## Exercise description
I'd like every entry returned exactly as it is, with the images left out.

## Dataset entries

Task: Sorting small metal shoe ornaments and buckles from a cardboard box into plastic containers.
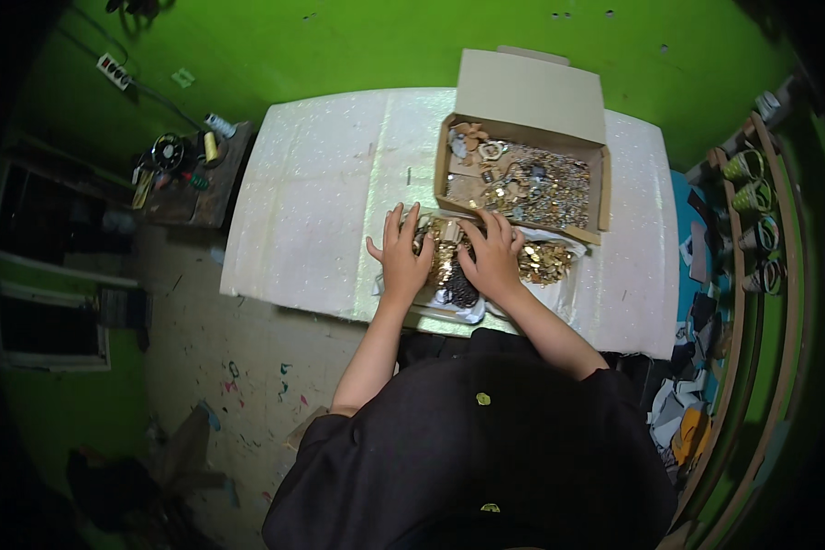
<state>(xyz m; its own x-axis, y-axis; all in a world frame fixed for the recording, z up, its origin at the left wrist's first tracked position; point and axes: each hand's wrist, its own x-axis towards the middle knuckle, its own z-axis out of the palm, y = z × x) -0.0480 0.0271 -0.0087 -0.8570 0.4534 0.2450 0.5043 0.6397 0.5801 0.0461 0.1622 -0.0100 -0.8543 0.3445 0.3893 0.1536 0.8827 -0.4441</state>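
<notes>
Lying spread wide over gold pieces (446,247), the left hand (401,258) and right hand (493,263) sit near 1 open box (529,92).

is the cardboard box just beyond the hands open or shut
Open: the cardboard box has its lid raised at the back, and the small shiny pieces inside show from above.

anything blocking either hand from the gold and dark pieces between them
Nothing visible is: the gold and dark pieces lie uncovered between the left hand and the right hand. Whether either hand touches them is hard to tell.
</notes>
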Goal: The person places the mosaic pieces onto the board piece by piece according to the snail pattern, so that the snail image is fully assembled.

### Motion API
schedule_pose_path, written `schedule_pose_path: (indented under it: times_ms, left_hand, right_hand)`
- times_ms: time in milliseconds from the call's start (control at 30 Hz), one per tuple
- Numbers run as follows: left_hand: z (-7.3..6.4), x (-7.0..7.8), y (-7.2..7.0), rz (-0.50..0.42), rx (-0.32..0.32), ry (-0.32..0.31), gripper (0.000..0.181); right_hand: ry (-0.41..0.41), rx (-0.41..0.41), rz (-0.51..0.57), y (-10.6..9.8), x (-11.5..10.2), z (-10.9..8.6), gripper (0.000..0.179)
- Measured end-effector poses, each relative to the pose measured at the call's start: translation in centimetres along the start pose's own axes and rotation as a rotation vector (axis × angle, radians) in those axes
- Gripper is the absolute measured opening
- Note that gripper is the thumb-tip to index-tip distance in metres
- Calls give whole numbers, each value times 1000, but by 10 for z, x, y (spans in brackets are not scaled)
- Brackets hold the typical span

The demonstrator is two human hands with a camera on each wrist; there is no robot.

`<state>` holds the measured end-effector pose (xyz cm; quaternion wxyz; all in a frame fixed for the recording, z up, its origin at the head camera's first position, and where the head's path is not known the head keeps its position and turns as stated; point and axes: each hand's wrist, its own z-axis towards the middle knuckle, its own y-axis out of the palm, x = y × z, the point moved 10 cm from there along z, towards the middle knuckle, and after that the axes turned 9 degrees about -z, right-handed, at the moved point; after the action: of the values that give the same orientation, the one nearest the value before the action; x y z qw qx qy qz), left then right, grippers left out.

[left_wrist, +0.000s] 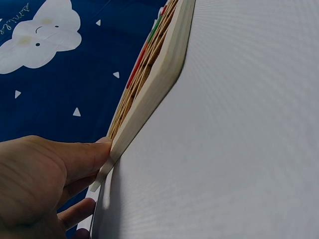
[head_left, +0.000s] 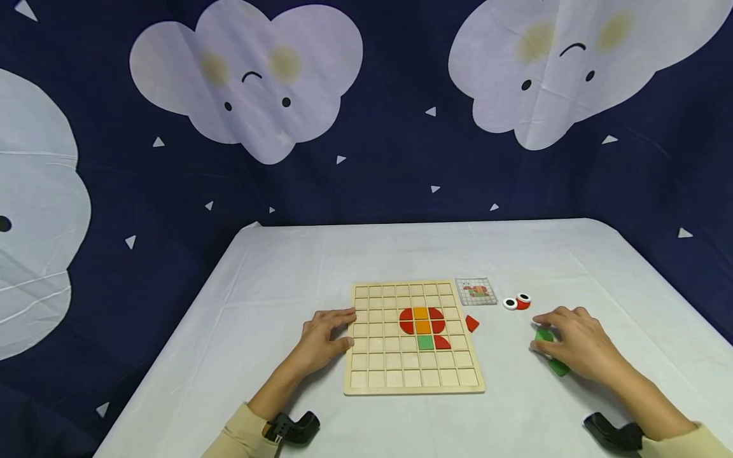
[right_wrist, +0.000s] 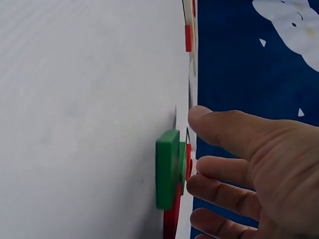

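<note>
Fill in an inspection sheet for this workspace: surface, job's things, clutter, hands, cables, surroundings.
Surface: white cloth, faintly creased.
Job's things: gridded board with colored pieces set in; pattern card beside its upper right corner; loose red piece by its right edge; two eye pieces farther right; green pieces near the right hand.
Clutter: nothing seen.
Hands: left hand touches the board's left edge; right at the green pieces, contact unclear.
Cables: nothing seen.
Surroundings: navy cloud-print backdrop.
</note>
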<state>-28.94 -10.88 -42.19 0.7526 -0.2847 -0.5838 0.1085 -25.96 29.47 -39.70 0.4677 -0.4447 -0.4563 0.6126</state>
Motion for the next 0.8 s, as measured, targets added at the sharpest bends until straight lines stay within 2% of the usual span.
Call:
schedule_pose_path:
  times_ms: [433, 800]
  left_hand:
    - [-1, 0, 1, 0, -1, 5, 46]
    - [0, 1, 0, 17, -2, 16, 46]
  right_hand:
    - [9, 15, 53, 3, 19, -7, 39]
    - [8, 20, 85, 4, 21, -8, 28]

## Problem solution
Task: Sorting small metal shoe ornaments and buckles from a cardboard box into plastic containers.
<state>(xyz m; its own x-axis, y-axis; all in a world frame fixed for the recording, z up, its origin at the left wrist's first tracked position; point and axes: each hand's wrist, its own x-axis towards the middle knuckle, its own z-axis out of the palm, y = z × x) -0.0480 0.0271 -0.0087 -0.8570 0.4534 0.2450 0.5043 0.6397 0.5801 0.0461 0.1622 -0.0100 -0.8543 0.3445 0.3893 0.1536 0.8827 -0.4441</state>
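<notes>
Lying spread wide over gold pieces (446,247), the left hand (401,258) and right hand (493,263) sit near 1 open box (529,92).

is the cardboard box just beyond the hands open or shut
Open: the cardboard box has its lid raised at the back, and the small shiny pieces inside show from above.

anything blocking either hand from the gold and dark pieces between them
Nothing visible is: the gold and dark pieces lie uncovered between the left hand and the right hand. Whether either hand touches them is hard to tell.
</notes>
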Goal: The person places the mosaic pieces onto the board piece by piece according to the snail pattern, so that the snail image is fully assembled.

### Motion API
schedule_pose_path, written `schedule_pose_path: (indented under it: times_ms, left_hand, right_hand)`
- times_ms: time in milliseconds from the call's start (control at 30 Hz), one per tuple
- Numbers run as follows: left_hand: z (-7.3..6.4), x (-7.0..7.8), y (-7.2..7.0), rz (-0.50..0.42), rx (-0.32..0.32), ry (-0.32..0.31), gripper (0.000..0.181); right_hand: ry (-0.41..0.41), rx (-0.41..0.41), rz (-0.51..0.57), y (-10.6..9.8), x (-11.5..10.2), z (-10.9..8.6), gripper (0.000..0.179)
- Measured end-effector poses, each relative to the pose measured at the call's start: translation in centimetres along the start pose's own axes and rotation as a rotation vector (axis × angle, radians) in those axes
- Gripper is the absolute measured opening
- Note that gripper is the thumb-tip to index-tip distance in metres
- Calls give whole numbers, each value times 1000, but by 10 for z, x, y (spans in brackets are not scaled)
- Brackets hold the typical span

The demonstrator is two human hands with a camera on each wrist; there is no robot.

`<state>` holds the measured end-effector pose (xyz cm; quaternion wxyz; all in a frame fixed for the recording, z up, its origin at the head camera's first position, and where the head's path is not known the head keeps its position and turns as stated; point and axes: each hand's wrist, its own z-axis towards the middle knuckle, its own y-axis out of the palm, x = y × z, the point moved 10 cm from there along z, towards the middle knuckle, and after that the axes turned 9 degrees about -z, right-handed, at the moved point; after the action: of the values that give the same orientation, the one nearest the value before the action; x y z qw qx qy qz), left then right, grippers left out.

[left_wrist, +0.000s] 
[head_left, +0.000s] 
[right_wrist, +0.000s] 

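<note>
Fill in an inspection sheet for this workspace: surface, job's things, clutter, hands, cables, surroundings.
Surface: white cloth, faintly creased.
Job's things: gridded board with colored pieces set in; pattern card beside its upper right corner; loose red piece by its right edge; two eye pieces farther right; green pieces near the right hand.
Clutter: nothing seen.
Hands: left hand touches the board's left edge; right at the green pieces, contact unclear.
Cables: nothing seen.
Surroundings: navy cloud-print backdrop.
</note>
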<state>-28.94 -10.88 -42.19 0.7526 -0.2847 -0.5838 0.1085 -25.96 29.47 -39.70 0.4677 -0.4447 -0.4563 0.6126</state>
Motion for the next 0.8 s, as measured, targets added at the sharpest bends until straight lines stay within 2% of the usual span.
Call:
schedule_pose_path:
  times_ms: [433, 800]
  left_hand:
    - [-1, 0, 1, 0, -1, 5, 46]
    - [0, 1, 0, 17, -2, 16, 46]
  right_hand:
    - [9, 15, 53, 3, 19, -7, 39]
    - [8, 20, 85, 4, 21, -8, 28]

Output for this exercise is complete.